CT angiography and stress tests can predict heart attacks

Invasive angiography unnecessary?

Noninvasive CT angiography and CT myocardial stress perfusion imaging can adequately predict heart attacks and major adverse cardiovascular events, according to a study published yesterday in Radiologyno invasive coronary angiography (ICA) required.

Invasive coronary angiography (ICA), along with stress tests and single photon emission tomography (SPECT) imaging, has long been the "gold standard" for making determinations of whether a lesion is hemodynamically significant and likely to result in major adverse cardiovascular events, reads a Radiological Society of North America press release.

But this "gold standard" has its drawbacks—in costs and risk.

"The traditional approach with invasive catheterization requires that patients go to the hospital, get a catheter inserted into their leg and go in for the nuclear SPECT study on a different day," said coauthor Marcus Chen, MD, of the National Institutes of Health, in the press release.

"Invasive angiography is generally safe, but it can cause vascular problems in a significant number of patients, most commonly at site of the puncture," said lead author João A.C. Lima, MD, from Johns Hopkins Hospital and School of Medicine, in the release. "In rare cases, it can cause strokes or heart attacks.
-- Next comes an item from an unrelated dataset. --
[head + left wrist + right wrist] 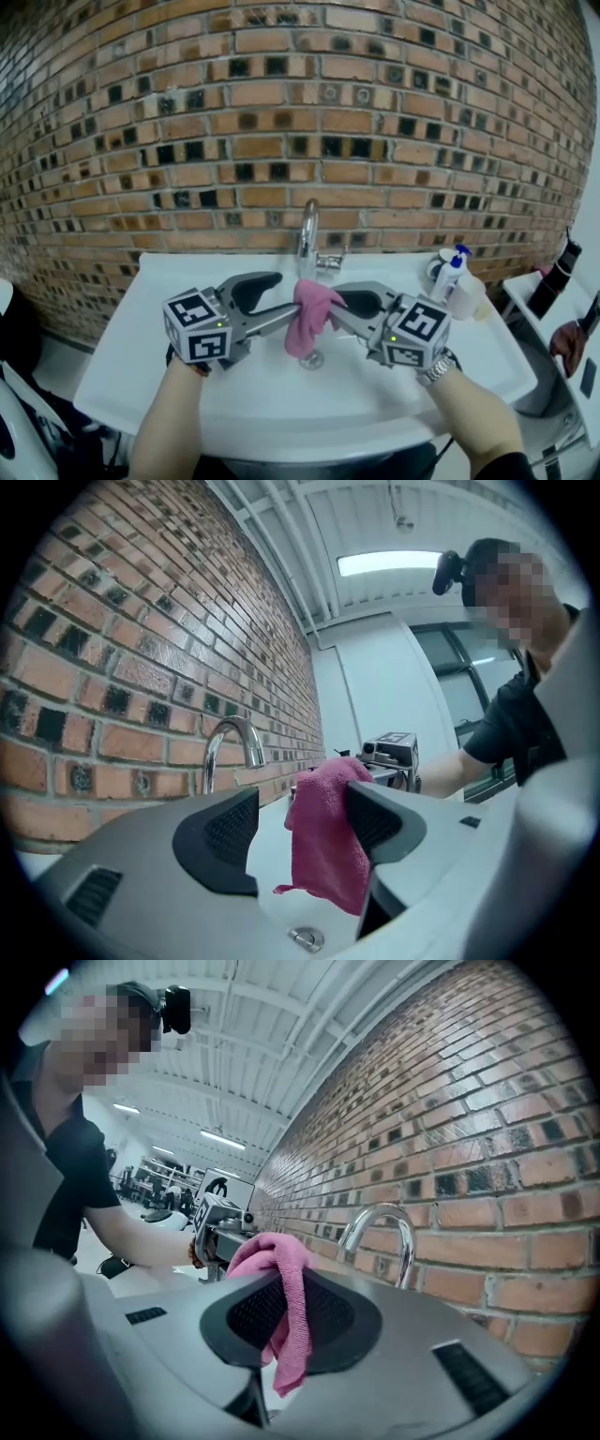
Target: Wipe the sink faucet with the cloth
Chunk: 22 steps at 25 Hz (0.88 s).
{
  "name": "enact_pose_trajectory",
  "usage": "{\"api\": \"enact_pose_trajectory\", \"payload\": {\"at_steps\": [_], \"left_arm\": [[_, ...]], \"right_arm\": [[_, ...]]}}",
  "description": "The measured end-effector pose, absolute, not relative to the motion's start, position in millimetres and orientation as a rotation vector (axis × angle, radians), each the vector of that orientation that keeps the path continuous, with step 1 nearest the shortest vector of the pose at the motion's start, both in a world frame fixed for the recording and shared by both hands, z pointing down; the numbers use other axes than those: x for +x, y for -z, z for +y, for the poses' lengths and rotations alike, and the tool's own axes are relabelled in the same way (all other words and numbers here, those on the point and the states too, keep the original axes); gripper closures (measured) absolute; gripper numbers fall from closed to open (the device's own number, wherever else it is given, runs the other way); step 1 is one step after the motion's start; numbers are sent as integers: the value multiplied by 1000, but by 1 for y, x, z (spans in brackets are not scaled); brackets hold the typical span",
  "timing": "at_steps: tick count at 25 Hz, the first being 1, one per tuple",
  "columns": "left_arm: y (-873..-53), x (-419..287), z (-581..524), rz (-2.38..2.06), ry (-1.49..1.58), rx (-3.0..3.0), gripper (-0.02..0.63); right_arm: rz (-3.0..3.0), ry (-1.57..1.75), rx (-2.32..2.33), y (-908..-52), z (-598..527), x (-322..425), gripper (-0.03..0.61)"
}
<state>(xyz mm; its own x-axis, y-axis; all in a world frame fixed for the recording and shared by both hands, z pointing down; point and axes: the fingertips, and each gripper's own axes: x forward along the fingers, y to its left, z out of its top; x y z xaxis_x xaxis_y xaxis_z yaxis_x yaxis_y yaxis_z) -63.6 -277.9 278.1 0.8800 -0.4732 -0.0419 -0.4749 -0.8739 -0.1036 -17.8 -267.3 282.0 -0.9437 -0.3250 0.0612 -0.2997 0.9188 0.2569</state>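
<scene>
Cloth (312, 317) held by one claw only.
The right claw (281, 1314) is clamped on the pink cloth over the sink (141, 375), just before the faucet (308, 232); the left claw (302, 825) is spread apart around it. It could be snagged there and dropped. Room is bounded behind by the brick wall (281, 141).

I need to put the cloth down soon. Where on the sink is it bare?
The sink ledge left of the faucet is bare, as is the front rim. Crowded: the back right corner by the spray bottle.
</scene>
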Motion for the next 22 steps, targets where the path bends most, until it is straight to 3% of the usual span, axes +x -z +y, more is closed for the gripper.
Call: {"api": "enact_pose_trajectory", "payload": {"at_steps": [17,22], "left_arm": [[-280,-37,-233,416,211,-3036,318],[-279,-42,-235,449,182,-3007,442]], "right_arm": [[-2997,407,257,-267,-235,-36,525],[-3006,400,356,-265,-247,-40,525]]}}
These risks are not trivial."

Study authors set out to prove that a non-invasive approach would be less costly, less risky and provide the same information as the invasive approach.

Changing the gold standard?

The study compared this traditional approach—ICA and SPECT stress tests—with a noninvasive approach—CT angiography and stress CT perfusion—and found both techniques to have "similarly high values for predicting MACE at two tears after presentation," reads the release.
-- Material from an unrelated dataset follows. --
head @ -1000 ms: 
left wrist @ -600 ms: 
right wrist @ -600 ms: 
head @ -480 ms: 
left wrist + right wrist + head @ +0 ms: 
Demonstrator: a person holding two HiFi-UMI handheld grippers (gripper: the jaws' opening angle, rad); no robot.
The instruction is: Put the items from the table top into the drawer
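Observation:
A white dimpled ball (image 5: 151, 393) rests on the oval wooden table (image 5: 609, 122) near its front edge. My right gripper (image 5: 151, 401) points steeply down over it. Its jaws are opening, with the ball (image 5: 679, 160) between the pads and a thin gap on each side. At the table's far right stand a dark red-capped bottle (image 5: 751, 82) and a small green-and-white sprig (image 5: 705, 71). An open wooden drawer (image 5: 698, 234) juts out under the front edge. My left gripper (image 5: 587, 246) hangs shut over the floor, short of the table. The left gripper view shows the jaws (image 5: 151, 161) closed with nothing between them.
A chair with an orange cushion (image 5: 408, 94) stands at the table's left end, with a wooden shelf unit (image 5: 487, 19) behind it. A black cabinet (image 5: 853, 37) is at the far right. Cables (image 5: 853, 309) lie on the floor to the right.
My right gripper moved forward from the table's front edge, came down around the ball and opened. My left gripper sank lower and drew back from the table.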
"Our ensemble of findings clearly shows that a purely noninvasive anatomic and physiologic assessment is adequate in the assessment of patients suspected of having CAD," write the study authors. "Now with just one noninvasive test we can get two important but different pieces of information about the coronary arteries," said Dr. Chen in the release.

One benefit stands out—the noninvasive approach takes much less time.
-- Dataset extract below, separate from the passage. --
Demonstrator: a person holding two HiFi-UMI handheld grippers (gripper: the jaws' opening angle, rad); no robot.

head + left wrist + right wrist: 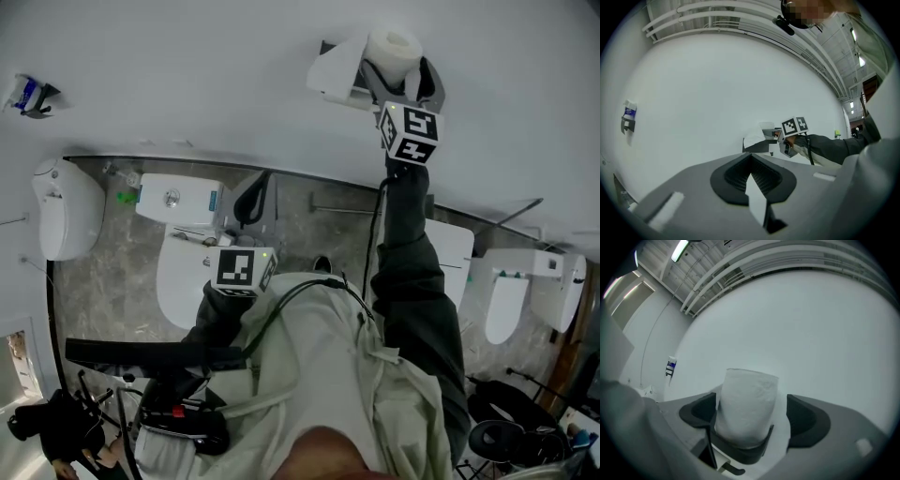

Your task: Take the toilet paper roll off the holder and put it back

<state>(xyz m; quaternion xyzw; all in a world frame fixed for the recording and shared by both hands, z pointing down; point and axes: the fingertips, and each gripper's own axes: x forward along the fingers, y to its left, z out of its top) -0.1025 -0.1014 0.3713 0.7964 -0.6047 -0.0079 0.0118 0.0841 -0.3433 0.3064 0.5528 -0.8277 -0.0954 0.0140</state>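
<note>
The white toilet paper roll (394, 44) stands upright on the wall-mounted holder (333, 77), at the top of the head view. My right gripper (400, 67) is raised to it, one jaw on each side. In the right gripper view the roll (747, 404) rests in the holder's dark cradle (740, 451). The right gripper (752, 405) is open, with a gap showing between the roll and the right-hand jaw. My left gripper (251, 199) hangs low over a toilet, shut and empty (752, 176). In the left gripper view it faces the holder (757, 140) from a distance.
A white toilet (187, 277) with its tank (178, 199) stands below my left gripper. Other toilets are at the left (66, 206) and right (511, 300). A small blue-labelled fixture (28, 94) hangs on the wall. Dark stands and cables (141, 384) crowd the lower left.
</note>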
In the study, CT angiography and stress CT perfusion could be performed at the same time, resulting in a median procedure time of 34 minutes. Compared to historical data for the invasive approach—30 minutes for ICA and an additional 120 minutes or more for SPECT stress testing—this is a significant reduction in time and related costs.

In the RSNA press release, doctors Lima and Chen suggest that this approach is safer, less expensive, preferred by patients and easy to learn.

"The study indicates that the technique is relatively easy to incorporate into existing practices: 15 of the 16 centers in the trial had never done the procedure before, according to Dr. Chen, and all we able to learn it effectively," reads the release.

"The noninvasive option should be a preferred or at least strongly considered option by cardiologists and radiologists managing these patients," said Dr. Lima in the release.

Of course, obstacles remain—not the least of which being that stress CT perfusion lacks a reimbursement code. Studies like this one, however, might contribute to reimbursement discussions, which were already "gaining momentum" last year, according to Radiology Today Magazine.


ACC Updates Appropriate Use Criteria

In other news, the American College of Cardiology and partner organizations released updated appropriate use criteria, last Friday, regarding coronary revascularization in patients with ischemic heart disease.

The update, "the second of a two-part revision for coronary revascularization," according to the press release, places a "greater emphasis on global risk assessments for future events and non-invasive testing results."

Specific changes include the replacement of a mandate for two antianginal drugs with a "step-wise use of antianginals" for medical therapy. "This starts ideally with a guidelines-directed beta-blocker as a first-line therapy, with other antianginals used to escalate therapy as clinically necessary," reads the release.

You can find the updated appropriate use criteria for coronary revascularization at the Journal of the American College of Cardiology website.

ACVP Blog previously created an infographic depicting the potential reduction in volume and $2.3 billion in cost savings for the healthcare system if the ACC's Appropriate Use Criteria for coronary revascularization were adopted nationwide.